ARCEP announced yesterday that it has authorised Orange France and SFR to deploy UMTS technology in France in the 900MHz band. ARCEP also proposed that Bouygues Telecom should reuse the 900MHz band for 3G. According to the regulator, the mobile operator said that it would deploy UMTS in the 900MHz band by the end of 2009 and that it would request modification of its authorisation when it is necessary.

UK regulator Ofcom has already opened a consultation on the future of the 900MHz band, currently allocated to Vodafone and O2 for their 2G services, and has suggested that a technology-neutral auction might be in order for 2009.

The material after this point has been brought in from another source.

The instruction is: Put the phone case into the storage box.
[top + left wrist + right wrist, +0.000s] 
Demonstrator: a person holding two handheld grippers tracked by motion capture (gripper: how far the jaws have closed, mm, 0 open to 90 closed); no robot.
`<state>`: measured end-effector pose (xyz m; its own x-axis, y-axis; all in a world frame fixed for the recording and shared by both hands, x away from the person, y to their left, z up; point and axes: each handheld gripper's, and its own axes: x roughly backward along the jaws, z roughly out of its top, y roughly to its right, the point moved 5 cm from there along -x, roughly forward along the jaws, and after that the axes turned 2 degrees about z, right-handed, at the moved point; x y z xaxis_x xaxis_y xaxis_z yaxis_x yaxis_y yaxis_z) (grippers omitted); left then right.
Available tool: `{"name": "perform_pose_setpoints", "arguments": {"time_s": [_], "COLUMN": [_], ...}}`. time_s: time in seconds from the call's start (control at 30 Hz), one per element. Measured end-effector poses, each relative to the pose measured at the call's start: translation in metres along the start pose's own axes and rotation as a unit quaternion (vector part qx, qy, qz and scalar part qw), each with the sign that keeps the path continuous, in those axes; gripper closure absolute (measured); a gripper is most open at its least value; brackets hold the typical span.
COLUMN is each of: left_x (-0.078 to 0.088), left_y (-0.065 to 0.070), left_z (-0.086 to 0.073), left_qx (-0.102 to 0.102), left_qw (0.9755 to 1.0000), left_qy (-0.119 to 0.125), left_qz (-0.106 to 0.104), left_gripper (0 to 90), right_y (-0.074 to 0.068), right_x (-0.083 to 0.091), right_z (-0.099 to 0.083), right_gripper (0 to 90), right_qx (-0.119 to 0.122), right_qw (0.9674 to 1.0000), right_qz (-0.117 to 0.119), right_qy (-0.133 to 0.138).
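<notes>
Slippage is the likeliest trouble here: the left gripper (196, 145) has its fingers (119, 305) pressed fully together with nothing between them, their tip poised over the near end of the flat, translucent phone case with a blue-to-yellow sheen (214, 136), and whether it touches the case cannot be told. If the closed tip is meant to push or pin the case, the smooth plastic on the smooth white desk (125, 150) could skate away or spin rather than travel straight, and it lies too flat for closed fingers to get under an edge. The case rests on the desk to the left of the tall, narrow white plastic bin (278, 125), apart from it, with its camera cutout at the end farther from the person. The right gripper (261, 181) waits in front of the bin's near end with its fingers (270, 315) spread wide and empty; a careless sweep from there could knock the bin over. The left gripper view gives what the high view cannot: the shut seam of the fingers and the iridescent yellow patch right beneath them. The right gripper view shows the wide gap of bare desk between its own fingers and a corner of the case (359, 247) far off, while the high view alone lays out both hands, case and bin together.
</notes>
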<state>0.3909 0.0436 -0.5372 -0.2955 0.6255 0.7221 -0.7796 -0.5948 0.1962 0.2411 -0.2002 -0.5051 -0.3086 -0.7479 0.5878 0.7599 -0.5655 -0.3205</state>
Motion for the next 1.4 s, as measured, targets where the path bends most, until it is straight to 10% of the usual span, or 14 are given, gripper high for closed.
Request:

So, why should we be happy with 900MHz UMTS as opposed to 2100MHz UMTS:
  • The increased frequency reduces cell range, resulting in a more costly network rollout and makes achieving GSM like coverage (>90% population) very challenging. Additionally, with the rapid roll-out of HSDPA (an evolution bringing broadband like speed to UMTS) and its less robust, higher-order modulation scheme (16QAM), building penetration from macro deployments becomes an issue.
  • W-CDMA (UMTS) in the 900MHz band achieves a 60 per cent reduction in the number of cell sites required to serve rural areas, and can deliver improved quality of service in urban areas by enhancing in-building penetration by 25 per cent.
  • 900MHz is a good frequency for building penetration and decent range, and is used in rural areas where the small-cell-site advantage of 1800MHz is less applicable.
  • Signal coverage of 2 – 4 times the coverage in the 2100MHz band, resulting in a reduced number of base stations required
  • Improved indoor coverage in urban areas. A 2006 study showed a 25% improvement in in-building penetration
  • Added potential for re-use of existing GSM base stations, antenna systems and feeders if deployed within existing GSM sites
  • Lower power consumption, since the RF power amplifier (one of the largest electricity consumption item in a Node B) efficiency is much improved

Monday, 3 March 2008

How to sell report using the numbers game

Came across this press release by Research and Markets with title, "4Q07 Global 3G/4G Deployments & Subscribers Tracker ". In this it seems that they have indicated LTE as 4G. LTE standards has not yet been finalised and the technology is not in operation anywhere but this makes the report sound better. Good way of sexing up the report ;)

By the way, if you want to know the bottomline:

3G/4G subscribers (i.e., those subscribers to WCDMA/HSPA, EV-DO, TD-SCDMA, Mobile WiMAX, and LTE networks) grew 91% over the course of 2007, and we expect a 63% growth rate over the course of 2008, with subscribers expected to rise from 230 million in 2007, to 375 million in 2008.